Problem: Once the pictures are removed, restate the data below word for word.

+===+

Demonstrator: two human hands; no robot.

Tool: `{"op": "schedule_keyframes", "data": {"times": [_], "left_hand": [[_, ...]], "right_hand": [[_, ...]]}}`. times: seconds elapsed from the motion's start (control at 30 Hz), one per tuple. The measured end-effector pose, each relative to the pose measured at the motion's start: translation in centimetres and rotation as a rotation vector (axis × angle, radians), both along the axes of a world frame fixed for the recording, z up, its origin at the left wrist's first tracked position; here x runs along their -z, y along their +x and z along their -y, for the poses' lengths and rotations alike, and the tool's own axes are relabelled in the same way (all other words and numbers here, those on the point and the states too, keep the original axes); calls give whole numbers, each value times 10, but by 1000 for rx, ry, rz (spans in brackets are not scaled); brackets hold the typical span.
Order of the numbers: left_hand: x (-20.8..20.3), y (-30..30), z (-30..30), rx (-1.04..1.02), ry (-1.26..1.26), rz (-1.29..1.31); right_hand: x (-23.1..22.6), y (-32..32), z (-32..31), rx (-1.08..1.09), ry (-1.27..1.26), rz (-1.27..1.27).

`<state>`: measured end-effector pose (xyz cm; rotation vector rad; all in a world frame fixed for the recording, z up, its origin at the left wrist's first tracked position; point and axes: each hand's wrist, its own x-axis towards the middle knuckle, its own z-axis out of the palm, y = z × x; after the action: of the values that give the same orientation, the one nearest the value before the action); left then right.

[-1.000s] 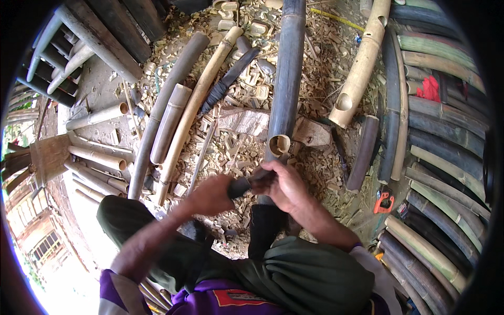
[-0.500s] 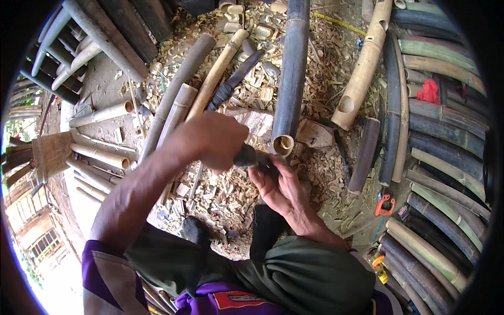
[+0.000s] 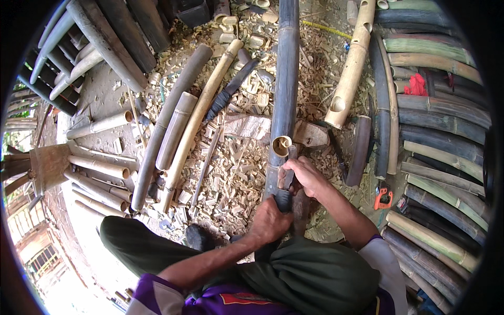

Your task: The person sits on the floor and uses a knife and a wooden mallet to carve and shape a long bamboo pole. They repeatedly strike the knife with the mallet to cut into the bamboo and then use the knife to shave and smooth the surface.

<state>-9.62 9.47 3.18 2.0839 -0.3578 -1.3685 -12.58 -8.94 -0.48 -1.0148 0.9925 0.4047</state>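
A dark bamboo pole runs from the far edge toward me, with an opening cut in its near part; pale fibre shows inside. My left hand is wrapped round the black handle of a knife. The blade points away from me, along the right side of the pole by the opening. My right hand closes on the blade with fingers and thumb, close to the pole. The blade's tip is hard to make out.
A split wood block lies under the pole, among shavings. Bamboo lengths and a black-wrapped machete lie left. At right are a notched pale bamboo, an orange-handled tool and stacked bamboo.
My left hand has moved down and right, bringing the knife from crosswise to pointing away from me. My right hand has shifted up and right beside the pole, and its forearm has swung outward.
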Motion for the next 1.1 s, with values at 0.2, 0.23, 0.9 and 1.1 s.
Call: {"op": "schedule_keyframes", "data": {"times": [0.2, 0.23, 0.9, 1.1], "left_hand": [[-9, 42, -39, 15, -83, -95], [-4, 47, -46, -22, -61, -113], [-130, 145, 124, 1225, 61, 914], [-119, 211, 118, 1297, 332, 604]], "right_hand": [[-27, 6, -28, 39, -6, 83], [-13, 10, -30, 30, 64, 92], [-6, 40, -42, 1042, 849, 528], [15, 35, -66, 1008, 908, 648]]}}
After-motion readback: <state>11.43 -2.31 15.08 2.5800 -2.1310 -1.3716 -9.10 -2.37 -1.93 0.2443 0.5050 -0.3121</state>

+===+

Answer for the task:
Demonstrator: two human hands; no robot.

Tool: `{"op": "schedule_keyframes", "data": {"times": [_], "left_hand": [[_, ...]], "right_hand": [[_, ...]]}}`. times: seconds elapsed from the motion's start (control at 30 Hz), one per tuple. The measured end-effector pose, each relative to the pose measured at the motion's start: translation in centimetres and rotation as a rotation vector (axis × angle, radians), both along the axes of a world frame fixed for the recording, z up, its origin at the left wrist's first tracked position; here x runs along their -z, y along their +x and z along their -y, for the poses' lengths and rotations alike, and the tool's own axes are relabelled in the same way (all other words and numbers here, those on the point and the states too, keep the original axes); calls give whole numbers, each value times 10, but by 1000 for rx, ry, rz (spans in brackets are not scaled); brackets hold the typical span.
Order of the numbers: left_hand: x (-20.8..20.3), y (-30..30), z (-30..30), rx (-1.04..1.02), ry (-1.26..1.26), rz (-1.29..1.31); right_hand: x (-23.1..22.6), y (-32..32), z (-32..31), rx (-1.08..1.09), ry (-1.27..1.26), rz (-1.27..1.27).

`<state>`: measured end-effector pose (xyz cm; rotation vector rad; all in a world frame fixed for the recording, z up, its origin at the left wrist's first tracked position; point and axes: each hand's wrist, its own x-axis towards the middle knuckle, its own z-axis out of the palm, y = z × x; after the action: of the values that give the same orientation, the one nearest the value before the action); left then right.

[-1.000s] 
[-0.500s] 
[+0.000s] 

Your task: The person sits on the floor and uses a knife and a wooden mallet to carve and shape a long bamboo pole. They repeatedly strike the knife with the mallet to cut into the bamboo and then use the knife to shave and smooth the surface.

<state>-9.62 9.47 3.18 2.0839 -0.3578 -1.3685 -12.58 -8.94 -0.48 -1.0148 0.9925 0.4047</state>
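A dark bamboo pole runs from the far edge toward me, with an opening cut in its near part; pale fibre shows inside. My left hand is wrapped round the black handle of a knife. The blade points away from me, along the right side of the pole by the opening. My right hand closes on the blade with fingers and thumb, close to the pole. The blade's tip is hard to make out.
A split wood block lies under the pole, among shavings. Bamboo lengths and a black-wrapped machete lie left. At right are a notched pale bamboo, an orange-handled tool and stacked bamboo.
My left hand has moved down and right, bringing the knife from crosswise to pointing away from me. My right hand has shifted up and right beside the pole, and its forearm has swung outward.
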Motion for the next 1.1 s, with values at 0.2, 0.23, 0.9 and 1.1 s.
Call: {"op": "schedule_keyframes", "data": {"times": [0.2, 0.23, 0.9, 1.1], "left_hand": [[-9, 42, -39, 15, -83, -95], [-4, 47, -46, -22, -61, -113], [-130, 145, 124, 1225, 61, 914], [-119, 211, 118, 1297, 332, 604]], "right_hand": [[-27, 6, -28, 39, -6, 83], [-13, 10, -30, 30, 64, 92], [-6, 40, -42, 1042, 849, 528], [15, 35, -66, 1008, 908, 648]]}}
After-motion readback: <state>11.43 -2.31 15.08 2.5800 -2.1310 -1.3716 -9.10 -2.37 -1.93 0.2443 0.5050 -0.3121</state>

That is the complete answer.